▶ **EXERCISE GOAL**:
Each line below should be restated exactly, with nothing dropped.
________________
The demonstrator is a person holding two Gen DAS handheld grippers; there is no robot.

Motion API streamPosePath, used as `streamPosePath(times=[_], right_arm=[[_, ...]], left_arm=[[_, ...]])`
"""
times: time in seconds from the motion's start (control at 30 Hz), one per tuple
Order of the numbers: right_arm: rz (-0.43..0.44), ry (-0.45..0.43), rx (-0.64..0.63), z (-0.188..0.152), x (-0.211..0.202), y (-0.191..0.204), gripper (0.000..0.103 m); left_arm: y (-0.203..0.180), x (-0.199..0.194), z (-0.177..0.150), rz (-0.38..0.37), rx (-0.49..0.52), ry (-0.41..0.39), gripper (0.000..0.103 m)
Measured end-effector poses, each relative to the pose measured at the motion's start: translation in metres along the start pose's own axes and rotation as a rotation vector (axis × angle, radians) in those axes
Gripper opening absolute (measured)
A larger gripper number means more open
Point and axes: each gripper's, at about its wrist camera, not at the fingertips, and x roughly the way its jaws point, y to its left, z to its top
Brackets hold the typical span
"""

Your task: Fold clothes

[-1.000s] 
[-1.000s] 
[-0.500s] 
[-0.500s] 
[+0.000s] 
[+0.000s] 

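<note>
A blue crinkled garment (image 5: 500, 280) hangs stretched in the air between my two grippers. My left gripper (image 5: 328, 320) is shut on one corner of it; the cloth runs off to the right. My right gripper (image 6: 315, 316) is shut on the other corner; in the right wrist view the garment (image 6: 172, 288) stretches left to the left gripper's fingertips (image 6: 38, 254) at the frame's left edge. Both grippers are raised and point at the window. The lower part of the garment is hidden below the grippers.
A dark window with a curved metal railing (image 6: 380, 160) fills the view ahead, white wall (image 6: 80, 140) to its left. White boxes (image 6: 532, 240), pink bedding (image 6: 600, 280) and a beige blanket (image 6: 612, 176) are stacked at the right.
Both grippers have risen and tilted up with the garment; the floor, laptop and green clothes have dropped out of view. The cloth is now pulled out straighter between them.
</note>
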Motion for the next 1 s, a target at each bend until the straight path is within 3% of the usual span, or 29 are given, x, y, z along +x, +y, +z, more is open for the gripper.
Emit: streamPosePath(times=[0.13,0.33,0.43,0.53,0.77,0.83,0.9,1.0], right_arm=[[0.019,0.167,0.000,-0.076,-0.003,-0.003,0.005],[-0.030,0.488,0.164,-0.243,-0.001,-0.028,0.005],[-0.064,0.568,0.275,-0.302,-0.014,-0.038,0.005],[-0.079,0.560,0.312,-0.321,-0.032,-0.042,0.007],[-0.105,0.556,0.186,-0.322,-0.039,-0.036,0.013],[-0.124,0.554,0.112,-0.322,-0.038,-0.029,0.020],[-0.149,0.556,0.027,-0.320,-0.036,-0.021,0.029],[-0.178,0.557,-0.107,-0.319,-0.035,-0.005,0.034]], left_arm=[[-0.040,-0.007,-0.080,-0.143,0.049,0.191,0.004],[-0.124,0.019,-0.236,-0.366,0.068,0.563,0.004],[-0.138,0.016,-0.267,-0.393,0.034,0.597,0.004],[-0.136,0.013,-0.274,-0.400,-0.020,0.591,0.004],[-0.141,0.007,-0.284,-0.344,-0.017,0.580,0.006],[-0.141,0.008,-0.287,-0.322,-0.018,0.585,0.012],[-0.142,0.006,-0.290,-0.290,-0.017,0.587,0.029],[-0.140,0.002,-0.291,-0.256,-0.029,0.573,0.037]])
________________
▶ **ANSWER BOX**:
The demonstrator is a person holding two Gen DAS handheld grippers; there is no robot.

Motion API streamPosePath, used as `streamPosePath(times=[_], right_arm=[[_, ...]], left_arm=[[_, ...]])`
"""
times: time in seconds from the motion's start (control at 30 Hz), one per tuple
Order of the numbers: right_arm: rz (-0.43..0.44), ry (-0.45..0.43), rx (-0.64..0.63), z (-0.188..0.152), x (-0.211..0.202), y (-0.191..0.204), gripper (0.000..0.103 m); left_arm: y (-0.203..0.180), x (-0.199..0.194), z (-0.177..0.150), rz (-0.38..0.37), rx (-0.49..0.52), ry (-0.41..0.39), gripper (0.000..0.103 m)
Measured end-effector poses, each relative to the pose measured at the motion's start: translation in metres along the start pose's own axes and rotation as a rotation vector (axis × angle, radians) in those axes
Gripper opening absolute (measured)
A larger gripper number means more open
Point and axes: each gripper's, at about its wrist camera, not at the fingertips, and x roughly the way its jaws point, y to its left, z to its top
Brackets hold the typical span
"""

Your task: Fold clothes

[-1.000s] 
[-1.000s] 
[-0.500s] 
[-0.500s] 
[+0.000s] 
[+0.000s] 

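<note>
A blue crinkled garment (image 5: 500, 280) hangs stretched in the air between my two grippers. My left gripper (image 5: 328, 320) is shut on one corner of it; the cloth runs off to the right. My right gripper (image 6: 315, 316) is shut on the other corner; in the right wrist view the garment (image 6: 172, 288) stretches left to the left gripper's fingertips (image 6: 38, 254) at the frame's left edge. Both grippers are raised and point at the window. The lower part of the garment is hidden below the grippers.
A dark window with a curved metal railing (image 6: 380, 160) fills the view ahead, white wall (image 6: 80, 140) to its left. White boxes (image 6: 532, 240), pink bedding (image 6: 600, 280) and a beige blanket (image 6: 612, 176) are stacked at the right.
Both grippers have risen and tilted up with the garment; the floor, laptop and green clothes have dropped out of view. The cloth is now pulled out straighter between them.
</note>
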Motion for the next 1 s, a target at each bend until the straight path is within 3% of the usual span, or 29 are given, x, y, z along +x, +y, +z, more is open for the gripper.
Emit: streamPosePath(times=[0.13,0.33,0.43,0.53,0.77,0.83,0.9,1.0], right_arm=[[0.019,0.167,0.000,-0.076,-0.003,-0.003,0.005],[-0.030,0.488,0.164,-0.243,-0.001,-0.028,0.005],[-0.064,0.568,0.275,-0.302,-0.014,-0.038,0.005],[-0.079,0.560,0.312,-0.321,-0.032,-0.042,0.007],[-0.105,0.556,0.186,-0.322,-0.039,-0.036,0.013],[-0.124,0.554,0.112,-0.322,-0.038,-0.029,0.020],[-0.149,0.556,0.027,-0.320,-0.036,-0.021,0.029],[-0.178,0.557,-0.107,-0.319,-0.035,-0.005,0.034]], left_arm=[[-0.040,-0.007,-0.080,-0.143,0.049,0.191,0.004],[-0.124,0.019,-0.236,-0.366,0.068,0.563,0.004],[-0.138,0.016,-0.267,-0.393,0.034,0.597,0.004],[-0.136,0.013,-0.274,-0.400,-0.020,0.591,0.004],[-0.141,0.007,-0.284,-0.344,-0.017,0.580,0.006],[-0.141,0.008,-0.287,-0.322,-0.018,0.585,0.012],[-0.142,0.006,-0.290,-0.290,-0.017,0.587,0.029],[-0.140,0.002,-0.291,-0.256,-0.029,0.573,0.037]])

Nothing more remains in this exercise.